The first biography of Johann Sebastian Bach (1685-1750) was written by Johann Nikolaus Forkel (1749-1818) and issued in 1802, a little more than 50 years after the composer’s death. In that slim volume, listed among Bach’s keyboard works as yet unpublished, we find the following description:

“Six little Suites, consisting of Allemandes, courants, &c. They are generally called French Suites because they are written in the French taste. By design, the composer is here less learned than in his other suites, and has mostly used a pleasing, more predominant melody. In particular the fifth suite deserves to be noticed on this account, in which all the pieces are of the smoothest melody; just as in the last jig none are used but constant intervals, especially sixths and thirds.”

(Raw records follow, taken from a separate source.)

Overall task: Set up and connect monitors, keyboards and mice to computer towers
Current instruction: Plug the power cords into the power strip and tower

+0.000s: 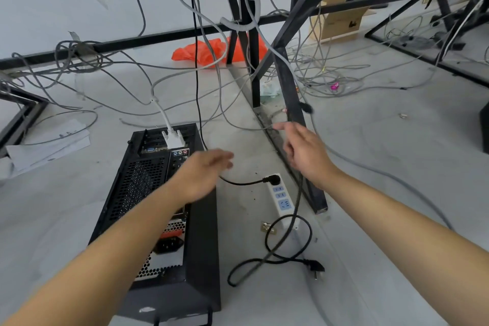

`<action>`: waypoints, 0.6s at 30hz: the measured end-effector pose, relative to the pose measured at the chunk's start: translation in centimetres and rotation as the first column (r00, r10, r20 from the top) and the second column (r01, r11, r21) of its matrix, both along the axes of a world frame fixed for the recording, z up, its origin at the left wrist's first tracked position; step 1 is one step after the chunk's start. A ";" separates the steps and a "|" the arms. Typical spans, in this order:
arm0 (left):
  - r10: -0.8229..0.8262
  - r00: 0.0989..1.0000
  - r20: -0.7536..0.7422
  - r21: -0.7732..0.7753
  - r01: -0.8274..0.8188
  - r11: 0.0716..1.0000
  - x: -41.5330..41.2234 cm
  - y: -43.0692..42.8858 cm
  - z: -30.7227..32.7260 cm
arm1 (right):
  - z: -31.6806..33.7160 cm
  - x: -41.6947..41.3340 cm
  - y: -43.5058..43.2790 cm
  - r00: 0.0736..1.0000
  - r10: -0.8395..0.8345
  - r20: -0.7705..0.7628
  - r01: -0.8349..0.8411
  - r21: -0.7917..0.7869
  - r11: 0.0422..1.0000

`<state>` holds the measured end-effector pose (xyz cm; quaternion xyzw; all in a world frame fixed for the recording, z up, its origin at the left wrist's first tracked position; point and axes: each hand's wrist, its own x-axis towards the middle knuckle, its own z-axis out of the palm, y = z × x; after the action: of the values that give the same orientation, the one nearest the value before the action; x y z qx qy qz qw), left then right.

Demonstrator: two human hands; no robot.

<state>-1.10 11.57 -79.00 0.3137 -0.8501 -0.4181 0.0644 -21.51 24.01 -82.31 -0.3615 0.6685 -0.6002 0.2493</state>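
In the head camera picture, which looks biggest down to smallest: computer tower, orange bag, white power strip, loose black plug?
1. black computer tower, by far
2. orange plastic bag; it lies farther away, so it may really be bigger
3. white power strip
4. loose black plug

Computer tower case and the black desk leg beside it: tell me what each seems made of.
Computer tower case: probably sheet metal painted matte black, going by its punched vent holes. Desk leg: likely steel tube, black; square section, apparently hollow at its floor end.
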 end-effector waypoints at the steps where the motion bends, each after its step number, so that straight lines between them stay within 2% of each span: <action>1: 0.133 0.986 -0.096 0.214 -0.110 0.970 -0.3 -0.6 0.6 | 0.5 0.9 0.2 0.981 0.057 -0.185 -0.054 0.020 0.998; 2: 0.254 0.955 -0.156 0.448 -0.161 0.880 -0.7 -1.2 1.0 | 0.6 1.7 0.4 0.937 0.122 -0.328 -0.110 0.054 0.992; 4: 0.453 0.856 -0.248 0.815 -0.068 0.576 -1.1 -2.1 1.5 | 0.2 3.0 0.9 0.827 0.266 -0.496 -0.213 0.161 0.964; 5: 0.536 0.799 -0.273 0.897 0.010 0.443 -1.2 -2.3 1.6 | -0.3 3.4 1.1 0.772 0.330 -0.544 -0.246 0.223 0.943; 6: 0.589 0.755 -0.289 0.927 0.066 0.370 -1.4 -2.3 1.7 | -0.9 3.5 1.4 0.726 0.376 -0.576 -0.259 0.278 0.925; 7: 0.619 0.725 -0.302 0.932 0.089 0.350 -1.5 -2.2 1.8 | -1.4 3.4 1.6 0.698 0.409 -0.588 -0.266 0.317 0.910; 10: 0.651 0.686 -0.325 0.909 0.038 0.414 -2.1 -2.1 1.4 | -2.9 2.4 1.9 0.652 0.429 -0.626 -0.252 0.355 0.900; 13: 0.647 0.681 -0.342 0.884 0.000 0.467 -2.2 -2.0 1.4 | -4.0 1.0 1.9 0.601 0.390 -0.698 -0.139 0.389 0.911; 15: 0.582 0.716 -0.385 0.811 -0.038 0.584 -1.7 -1.8 1.4 | -4.7 0.2 2.1 0.578 0.355 -0.735 -0.035 0.412 0.911; 18: 0.463 0.780 -0.420 0.606 -0.139 0.784 -0.6 -1.6 1.6 | -4.9 -0.2 2.6 0.490 0.275 -0.827 0.105 0.369 0.924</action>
<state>-1.73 9.95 -77.39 0.3230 -0.5758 -0.6961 0.2821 -21.76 26.64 -87.17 -0.5927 0.7834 -0.1850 -0.0275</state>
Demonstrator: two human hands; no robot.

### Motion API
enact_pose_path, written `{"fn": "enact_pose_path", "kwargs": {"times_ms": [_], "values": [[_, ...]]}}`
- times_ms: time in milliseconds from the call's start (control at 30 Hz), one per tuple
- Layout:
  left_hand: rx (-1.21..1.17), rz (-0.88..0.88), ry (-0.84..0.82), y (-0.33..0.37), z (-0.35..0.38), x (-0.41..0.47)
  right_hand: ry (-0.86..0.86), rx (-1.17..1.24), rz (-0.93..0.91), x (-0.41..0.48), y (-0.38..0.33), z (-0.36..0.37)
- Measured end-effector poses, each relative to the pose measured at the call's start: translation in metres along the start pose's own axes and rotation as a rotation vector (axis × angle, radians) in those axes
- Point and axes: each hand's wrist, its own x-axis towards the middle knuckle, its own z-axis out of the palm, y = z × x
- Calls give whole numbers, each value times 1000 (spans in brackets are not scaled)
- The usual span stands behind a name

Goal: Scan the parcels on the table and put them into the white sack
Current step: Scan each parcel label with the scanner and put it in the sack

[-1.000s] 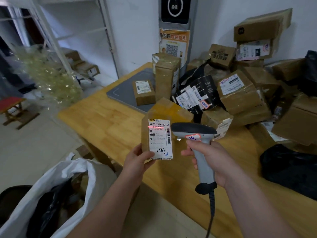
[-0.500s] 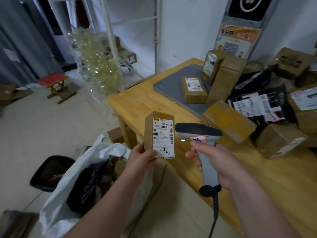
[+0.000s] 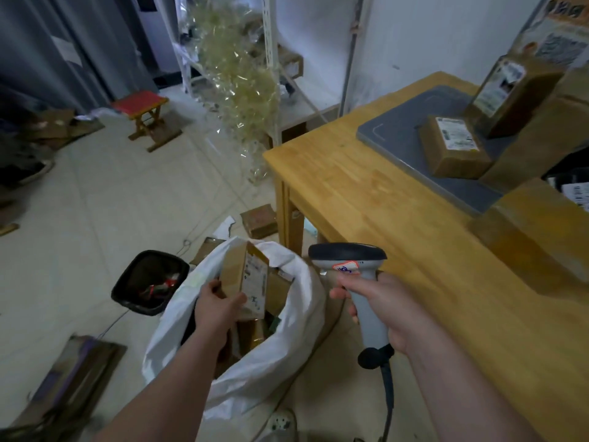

Forkel also lists the six unpublished “great” suites, known then and now as the English Suites. Confoundingly, we have no way of knowing where these two appellations, “French” and “English,” came from. We know only that they had been attached to these suites by someone other than Bach and that the names had come into use in the intervening years. Forkel took a stab and suggested that they were in the “French taste” but there is little in them to merit that label beyond the presence of the names of certain movements. The Fifth Suite in G major which we hear tonight is, as Forkel points out, the sunniest and friendliest of an already friendly set, and follows the basic form of the Baroque dance suite, which has at its core four highly stylized dances: the Allemande, Courante, Sarabande, and Gigue. One or more extra dances can be interpolated before the concluding Gigue, and in this suite Bach adds a Gavotte, Bourée, and Loure. Dance music, but for dance in spirit, not for actual dancing.

From suite to suite, the opening movements can vary widely in scope and style, but here, the allemande is a gentle introduction in 4/4 time. The courante is in a lively triple meter sounding more like its faster Italian counterpart, the corrente, rather than the calmer French original. The sarabande was originally a wild dance inherited from Mexico, through Spain, but by Bach’s day it had been completely re-imagined as a slow stately dance in triple meter. It was in the sarabande that Bach confided his deepest reflections.

The gavotte, bourée, and loure do indeed share a distant French lineage and are in turn nimble, quick, and becalmed. The gigue retains the furiously energetic character of its Irish and English heritage. Airborne exuberance!